━━━ Information

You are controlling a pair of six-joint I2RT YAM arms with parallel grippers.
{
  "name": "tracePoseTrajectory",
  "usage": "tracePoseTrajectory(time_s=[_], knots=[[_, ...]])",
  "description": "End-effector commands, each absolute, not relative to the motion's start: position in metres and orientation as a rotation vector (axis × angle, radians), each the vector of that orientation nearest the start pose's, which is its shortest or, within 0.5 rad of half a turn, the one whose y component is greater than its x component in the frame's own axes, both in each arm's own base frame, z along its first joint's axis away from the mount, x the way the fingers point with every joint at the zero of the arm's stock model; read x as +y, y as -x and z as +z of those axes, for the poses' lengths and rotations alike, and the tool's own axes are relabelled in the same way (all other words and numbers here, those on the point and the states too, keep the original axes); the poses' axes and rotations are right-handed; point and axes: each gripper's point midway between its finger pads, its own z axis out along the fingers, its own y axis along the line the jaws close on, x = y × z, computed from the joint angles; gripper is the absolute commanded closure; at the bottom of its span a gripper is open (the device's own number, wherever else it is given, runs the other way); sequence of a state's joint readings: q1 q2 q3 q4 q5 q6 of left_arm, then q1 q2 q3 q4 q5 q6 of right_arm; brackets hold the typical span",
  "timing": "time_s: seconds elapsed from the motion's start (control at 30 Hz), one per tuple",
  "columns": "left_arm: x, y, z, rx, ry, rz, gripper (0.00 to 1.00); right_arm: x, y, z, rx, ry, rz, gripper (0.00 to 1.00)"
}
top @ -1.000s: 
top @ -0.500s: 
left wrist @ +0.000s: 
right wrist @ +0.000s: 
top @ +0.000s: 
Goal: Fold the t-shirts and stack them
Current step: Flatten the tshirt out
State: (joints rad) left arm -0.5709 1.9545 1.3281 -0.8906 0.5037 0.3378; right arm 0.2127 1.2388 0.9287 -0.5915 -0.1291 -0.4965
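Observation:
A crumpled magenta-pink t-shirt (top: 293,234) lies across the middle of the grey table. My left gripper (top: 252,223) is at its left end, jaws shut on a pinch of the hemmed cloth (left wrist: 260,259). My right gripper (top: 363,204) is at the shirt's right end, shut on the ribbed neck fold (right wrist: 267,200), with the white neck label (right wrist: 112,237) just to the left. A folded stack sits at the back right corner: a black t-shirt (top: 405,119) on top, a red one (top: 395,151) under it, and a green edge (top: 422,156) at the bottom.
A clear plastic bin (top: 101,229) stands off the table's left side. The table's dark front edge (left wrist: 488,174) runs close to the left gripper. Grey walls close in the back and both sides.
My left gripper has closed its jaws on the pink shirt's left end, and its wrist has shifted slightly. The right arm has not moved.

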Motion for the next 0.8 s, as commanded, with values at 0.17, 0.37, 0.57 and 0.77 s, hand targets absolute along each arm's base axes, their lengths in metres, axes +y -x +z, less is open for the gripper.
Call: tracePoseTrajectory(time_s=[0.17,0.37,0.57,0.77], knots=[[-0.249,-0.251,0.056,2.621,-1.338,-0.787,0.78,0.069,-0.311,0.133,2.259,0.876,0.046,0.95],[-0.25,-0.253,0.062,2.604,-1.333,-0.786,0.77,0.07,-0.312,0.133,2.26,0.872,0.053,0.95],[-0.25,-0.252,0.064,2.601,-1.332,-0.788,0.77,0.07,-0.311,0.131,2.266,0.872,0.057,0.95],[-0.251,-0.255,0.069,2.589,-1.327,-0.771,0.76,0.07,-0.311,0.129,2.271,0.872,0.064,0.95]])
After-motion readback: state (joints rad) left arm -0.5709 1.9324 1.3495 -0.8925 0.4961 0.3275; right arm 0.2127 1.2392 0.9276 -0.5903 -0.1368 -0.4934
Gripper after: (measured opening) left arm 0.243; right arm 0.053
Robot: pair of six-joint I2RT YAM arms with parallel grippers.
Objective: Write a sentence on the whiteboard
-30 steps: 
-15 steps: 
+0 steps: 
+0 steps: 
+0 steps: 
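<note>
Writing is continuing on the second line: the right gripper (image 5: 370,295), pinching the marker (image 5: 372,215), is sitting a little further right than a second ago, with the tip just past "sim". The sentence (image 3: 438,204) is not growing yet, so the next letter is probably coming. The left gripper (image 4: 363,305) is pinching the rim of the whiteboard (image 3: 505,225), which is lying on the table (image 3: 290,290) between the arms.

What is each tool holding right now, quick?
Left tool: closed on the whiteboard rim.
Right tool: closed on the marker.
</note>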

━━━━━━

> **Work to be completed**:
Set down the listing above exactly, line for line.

> **Output for this exercise**:
You are controlling a pair of six-joint I2RT YAM arms with parallel grippers.
{
  "name": "tracePoseTrajectory",
  "usage": "tracePoseTrajectory(time_s=[_], knots=[[_, ...]])",
  "description": "End-effector commands, each absolute, not relative to the motion's start: position in metres and orientation as a rotation vector (axis × angle, radians), each the vector of that orientation nearest the start pose's, which is its shortest or, within 0.5 rad of half a turn, the one whose y component is greater than its x component in the frame's own axes, both in each arm's own base frame, z along its first joint's axis away from the mount, x the way the fingers point with every joint at the zero of the arm's stock model; read x as +y, y as -x and z as +z of those axes, for the poses' lengths and rotations alike, and the tool's own axes are relabelled in the same way (all other words and numbers here, those on the point and the states too, keep the original axes); the poses' axes and rotations are right-handed; point and axes: each gripper's point midway between its finger pads, its own z axis out along the fingers, its own y axis along the line the jaws close on, x = y × z, computed from the joint angles; gripper is the absolute commanded closure; at the bottom of its span a gripper is open (the device's own number, wherever else it is given, runs the other way); sequence of a state's joint readings: q1 q2 q3 q4 q5 q6 of left_arm, then q1 q2 q3 q4 q5 q6 of right_arm; brackets hold the typical span",
  "timing": "time_s: seconds elapsed from the motion's start (control at 30 Hz), one per tuple",
  "columns": "left_arm: x, y, z, rx, ry, rz, gripper (0.00 to 1.00); right_arm: x, y, z, rx, ry, rz, gripper (0.00 to 1.00)"
}
top @ -1.000s: 
top @ -0.500s: 
left wrist @ +0.000s: 
right wrist @ +0.000s: 
top @ +0.000s: 
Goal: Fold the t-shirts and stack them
Current step: Flatten the tshirt out
State: (joints rad) left arm -0.5709 1.9545 1.3281 -0.8906 0.5037 0.3378; right arm 0.2127 1.2388 0.9287 -0.5915 -0.1291 -0.4965
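Observation:
A crumpled magenta-pink t-shirt (top: 293,234) lies across the middle of the grey table. My left gripper (top: 252,223) is at its left end, jaws shut on a pinch of the hemmed cloth (left wrist: 260,259). My right gripper (top: 363,204) is at the shirt's right end, shut on the ribbed neck fold (right wrist: 267,200), with the white neck label (right wrist: 112,237) just to the left. A folded stack sits at the back right corner: a black t-shirt (top: 405,119) on top, a red one (top: 395,151) under it, and a green edge (top: 422,156) at the bottom.
A clear plastic bin (top: 101,229) stands off the table's left side. The table's dark front edge (left wrist: 488,174) runs close to the left gripper. Grey walls close in the back and both sides.
My left gripper has closed its jaws on the pink shirt's left end, and its wrist has shifted slightly. The right arm has not moved.
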
Motion for the next 0.8 s, as commanded, with values at 0.17, 0.37, 0.57 and 0.77 s, hand targets absolute along each arm's base axes, their lengths in metres, axes +y -x +z, less is open for the gripper.
Call: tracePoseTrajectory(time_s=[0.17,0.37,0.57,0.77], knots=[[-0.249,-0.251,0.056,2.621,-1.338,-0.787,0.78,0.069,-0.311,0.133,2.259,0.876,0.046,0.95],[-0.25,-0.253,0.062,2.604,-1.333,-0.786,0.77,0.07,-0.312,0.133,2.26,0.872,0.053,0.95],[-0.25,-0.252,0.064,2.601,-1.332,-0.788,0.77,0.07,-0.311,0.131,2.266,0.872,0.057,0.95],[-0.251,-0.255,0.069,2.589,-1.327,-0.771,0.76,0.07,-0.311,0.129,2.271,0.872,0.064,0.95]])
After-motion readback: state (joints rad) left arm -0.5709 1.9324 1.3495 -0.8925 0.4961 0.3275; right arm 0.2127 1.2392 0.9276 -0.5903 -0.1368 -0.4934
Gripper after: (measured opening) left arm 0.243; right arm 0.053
Robot: pair of six-joint I2RT YAM arms with parallel grippers.
Objective: Write a sentence on the whiteboard
-30 steps: 
-15 steps: 
+0 steps: 
+0 steps: 
+0 steps: 
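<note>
Writing is continuing on the second line: the right gripper (image 5: 370,295), pinching the marker (image 5: 372,215), is sitting a little further right than a second ago, with the tip just past "sim". The sentence (image 3: 438,204) is not growing yet, so the next letter is probably coming. The left gripper (image 4: 363,305) is pinching the rim of the whiteboard (image 3: 505,225), which is lying on the table (image 3: 290,290) between the arms.

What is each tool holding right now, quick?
Left tool: closed on the whiteboard rim.
Right tool: closed on the marker.
</note>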

Nothing else is needed to finish the exercise.